Ruby does not automatically skip the BOM when reading a file, so you will still get funny characters at the start of your first row. To fix that, you can use the external encoding 'BOM|UTF-8', which tells ruby to use a BOM if present to determine the external encoding, then skip over the BOM; or if no BOM is present, then use 'UTF-8' as the external encoding:

                               external encoding 
                                     |
                                     V
CSV.foreach(file_path, encoding: 'BOM|UTF-8:UTF-8')
                                             ^
                                             |
                                          internal encoding

That encoding works fine with CSV.foreach(), and it will cause CSV to skip over the BOM after CSV determines the file's encoding.

Response to comment:

The file you posted isn't UTF-8 and there is no BOM. When you specify the external encoding as "BOM|UTF-8" and there is no BOM, you are telling CSV to fall back to an external encoding of UTF-8, and CSV errors out on this row:

"Doña Ana County"

The character ñ is specified as F1 in the file, which is the ISO-8559-1 hex code for the character ñ, and there is no random UTF-8 character with the encoding F1 (in UTF-8 the hex code for LATIN SMALL LETTER N WITH TILDE is actually C3 B1).

If you change the external encoding to "ISO-8859-1" and you specify the internal encoding as "UTF-8", then CSV will process the file without error, and CSV will convert the F1 read from the file to C3 B1 and hand your program UTF-8 encoded strings.
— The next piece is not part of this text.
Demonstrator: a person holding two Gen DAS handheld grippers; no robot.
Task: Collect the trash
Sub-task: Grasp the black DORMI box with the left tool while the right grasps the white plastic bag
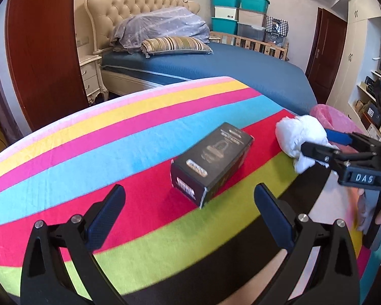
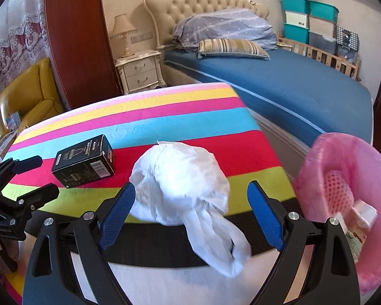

The bottom line is: you have to know the encoding of a file to read it. If you are reading many files and they all have different encodings, then you have to know the encoding of each file before you can read it. If you are certain all your files are either ISO-8859-1 or UTF-8, then you can try reading the file with one encoding, and if CSV errors out, you can catch the encoding error and try the other encoding.